╔══

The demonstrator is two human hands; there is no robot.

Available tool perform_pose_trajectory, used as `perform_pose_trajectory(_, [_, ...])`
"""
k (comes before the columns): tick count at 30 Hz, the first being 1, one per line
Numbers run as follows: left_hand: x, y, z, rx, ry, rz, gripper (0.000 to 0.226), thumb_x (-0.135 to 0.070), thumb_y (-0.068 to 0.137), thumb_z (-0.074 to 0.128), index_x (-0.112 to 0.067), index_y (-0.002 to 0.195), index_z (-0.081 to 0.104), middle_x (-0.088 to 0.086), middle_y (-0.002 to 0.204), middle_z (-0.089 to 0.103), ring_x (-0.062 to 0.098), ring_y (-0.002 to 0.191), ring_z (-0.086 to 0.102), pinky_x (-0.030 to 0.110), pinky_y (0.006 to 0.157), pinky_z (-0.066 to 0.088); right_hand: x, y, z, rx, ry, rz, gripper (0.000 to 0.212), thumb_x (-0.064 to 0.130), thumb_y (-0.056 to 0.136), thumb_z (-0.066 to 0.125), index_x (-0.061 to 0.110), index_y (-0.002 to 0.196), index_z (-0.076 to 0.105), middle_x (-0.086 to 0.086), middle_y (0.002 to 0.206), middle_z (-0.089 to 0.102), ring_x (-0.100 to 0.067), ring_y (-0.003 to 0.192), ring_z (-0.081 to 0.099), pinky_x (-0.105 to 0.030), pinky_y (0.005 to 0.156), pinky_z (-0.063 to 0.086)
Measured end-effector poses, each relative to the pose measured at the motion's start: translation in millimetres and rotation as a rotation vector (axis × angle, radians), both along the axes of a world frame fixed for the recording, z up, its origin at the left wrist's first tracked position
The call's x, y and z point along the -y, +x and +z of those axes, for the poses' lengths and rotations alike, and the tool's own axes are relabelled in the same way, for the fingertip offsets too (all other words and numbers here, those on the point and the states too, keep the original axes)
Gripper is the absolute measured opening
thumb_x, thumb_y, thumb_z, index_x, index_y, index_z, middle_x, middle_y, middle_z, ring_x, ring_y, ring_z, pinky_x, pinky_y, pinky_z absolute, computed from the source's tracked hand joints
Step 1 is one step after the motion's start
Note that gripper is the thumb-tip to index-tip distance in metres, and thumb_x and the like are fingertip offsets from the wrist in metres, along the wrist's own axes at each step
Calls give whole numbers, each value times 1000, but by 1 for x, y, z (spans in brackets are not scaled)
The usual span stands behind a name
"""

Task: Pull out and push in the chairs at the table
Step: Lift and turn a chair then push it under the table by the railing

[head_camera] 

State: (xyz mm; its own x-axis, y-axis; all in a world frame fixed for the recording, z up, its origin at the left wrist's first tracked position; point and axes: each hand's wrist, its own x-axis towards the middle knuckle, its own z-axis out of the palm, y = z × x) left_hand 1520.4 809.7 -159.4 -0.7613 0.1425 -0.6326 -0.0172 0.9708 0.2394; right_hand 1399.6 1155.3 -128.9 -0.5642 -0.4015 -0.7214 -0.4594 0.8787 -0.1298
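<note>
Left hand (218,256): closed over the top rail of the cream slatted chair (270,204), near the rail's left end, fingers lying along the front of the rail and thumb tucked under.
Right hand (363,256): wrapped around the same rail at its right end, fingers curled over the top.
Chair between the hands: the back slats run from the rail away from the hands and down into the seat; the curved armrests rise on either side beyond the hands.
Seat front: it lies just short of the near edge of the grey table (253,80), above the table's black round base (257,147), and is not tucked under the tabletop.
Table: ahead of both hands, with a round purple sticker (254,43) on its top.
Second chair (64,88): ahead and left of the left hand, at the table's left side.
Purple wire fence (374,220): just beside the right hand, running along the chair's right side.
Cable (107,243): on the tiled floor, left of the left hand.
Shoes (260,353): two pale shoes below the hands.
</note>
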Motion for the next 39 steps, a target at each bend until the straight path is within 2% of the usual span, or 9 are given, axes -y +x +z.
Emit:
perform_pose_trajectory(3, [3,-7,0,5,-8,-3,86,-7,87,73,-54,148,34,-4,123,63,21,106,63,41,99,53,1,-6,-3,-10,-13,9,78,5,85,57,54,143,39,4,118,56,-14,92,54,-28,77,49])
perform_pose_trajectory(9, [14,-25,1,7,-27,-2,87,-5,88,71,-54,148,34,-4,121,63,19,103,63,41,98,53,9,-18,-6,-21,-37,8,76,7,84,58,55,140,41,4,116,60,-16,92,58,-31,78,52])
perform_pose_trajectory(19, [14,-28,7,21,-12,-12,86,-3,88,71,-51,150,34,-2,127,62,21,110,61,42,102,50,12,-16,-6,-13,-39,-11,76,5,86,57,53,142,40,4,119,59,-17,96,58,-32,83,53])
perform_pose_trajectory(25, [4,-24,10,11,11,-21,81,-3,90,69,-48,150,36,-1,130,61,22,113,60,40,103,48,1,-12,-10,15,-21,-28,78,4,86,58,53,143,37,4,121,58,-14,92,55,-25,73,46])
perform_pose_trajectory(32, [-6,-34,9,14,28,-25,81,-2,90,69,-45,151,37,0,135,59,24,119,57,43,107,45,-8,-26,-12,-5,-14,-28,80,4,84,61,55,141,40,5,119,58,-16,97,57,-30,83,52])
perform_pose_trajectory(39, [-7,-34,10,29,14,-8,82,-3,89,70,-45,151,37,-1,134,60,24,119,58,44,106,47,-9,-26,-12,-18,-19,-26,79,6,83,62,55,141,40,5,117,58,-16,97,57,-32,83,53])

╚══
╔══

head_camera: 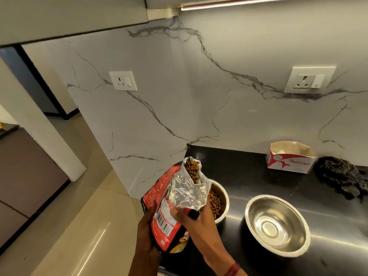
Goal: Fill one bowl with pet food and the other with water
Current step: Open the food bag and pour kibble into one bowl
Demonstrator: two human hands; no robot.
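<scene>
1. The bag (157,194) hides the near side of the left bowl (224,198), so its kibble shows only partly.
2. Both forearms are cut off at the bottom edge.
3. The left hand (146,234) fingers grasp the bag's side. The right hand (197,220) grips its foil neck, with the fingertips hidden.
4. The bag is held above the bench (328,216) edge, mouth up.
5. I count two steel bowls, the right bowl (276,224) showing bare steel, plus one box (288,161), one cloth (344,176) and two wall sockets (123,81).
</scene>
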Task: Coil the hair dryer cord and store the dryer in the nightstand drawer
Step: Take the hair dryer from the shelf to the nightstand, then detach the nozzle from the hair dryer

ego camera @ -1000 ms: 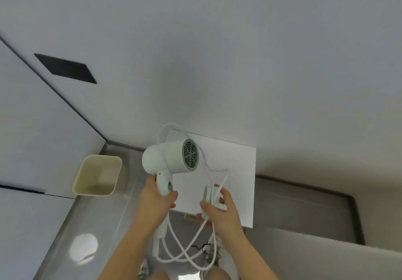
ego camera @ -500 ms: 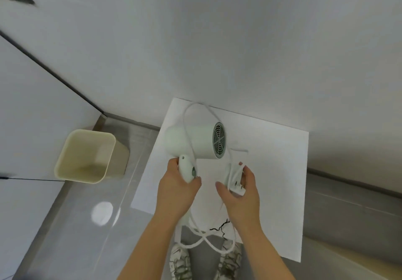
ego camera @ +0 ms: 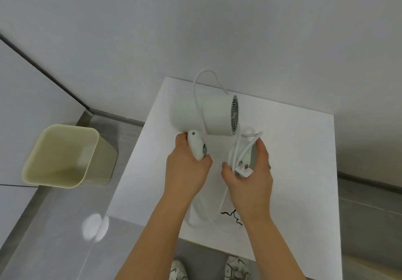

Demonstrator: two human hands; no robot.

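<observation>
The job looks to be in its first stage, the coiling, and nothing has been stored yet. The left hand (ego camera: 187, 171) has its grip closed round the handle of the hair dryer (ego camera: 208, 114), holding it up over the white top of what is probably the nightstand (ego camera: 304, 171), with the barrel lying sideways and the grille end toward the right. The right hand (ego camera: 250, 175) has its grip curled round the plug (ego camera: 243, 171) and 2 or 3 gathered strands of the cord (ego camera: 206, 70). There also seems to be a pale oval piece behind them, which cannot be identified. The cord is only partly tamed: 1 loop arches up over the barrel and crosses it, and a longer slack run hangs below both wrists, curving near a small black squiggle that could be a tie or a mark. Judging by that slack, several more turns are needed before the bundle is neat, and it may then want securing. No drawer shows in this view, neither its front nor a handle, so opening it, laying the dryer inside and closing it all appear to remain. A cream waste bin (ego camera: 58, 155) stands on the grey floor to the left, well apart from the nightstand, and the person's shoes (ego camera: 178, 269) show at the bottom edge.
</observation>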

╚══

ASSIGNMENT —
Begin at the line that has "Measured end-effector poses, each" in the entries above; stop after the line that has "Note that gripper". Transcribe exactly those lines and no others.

RESPONSE TO THIS TASK —
Measured end-effector poses, each relative to the pose measured at the motion's start: translation in millimetres and rotation as a rotation vector (axis × angle, radians), both along the axes of a world frame fixed for the recording, z up, its origin at the left wrist's first tracked position
The call's x, y and z point along the -y, +x and +z of those axes, for the poses' lengths and rotations alike, and the tool's own axes are relabelled in the same way, for the fingertip offsets too (all other words and numbers here, those on the point and the states too, keep the original axes)
Gripper is the absolute measured opening
thumb_x, thumb_y, thumb_z, index_x, index_y, index_z, middle_x, middle_y, middle_z, ring_x, ring_y, ring_z, pinky_x, pinky_y, pinky_z absolute, computed from the source's tracked hand joints
Step 1 is one step after the motion's start
Note that gripper is the thumb-tip to index-tip distance in metres, and thumb_x and the like are fingertip offsets from the wrist in metres, along the wrist's own axes at each step

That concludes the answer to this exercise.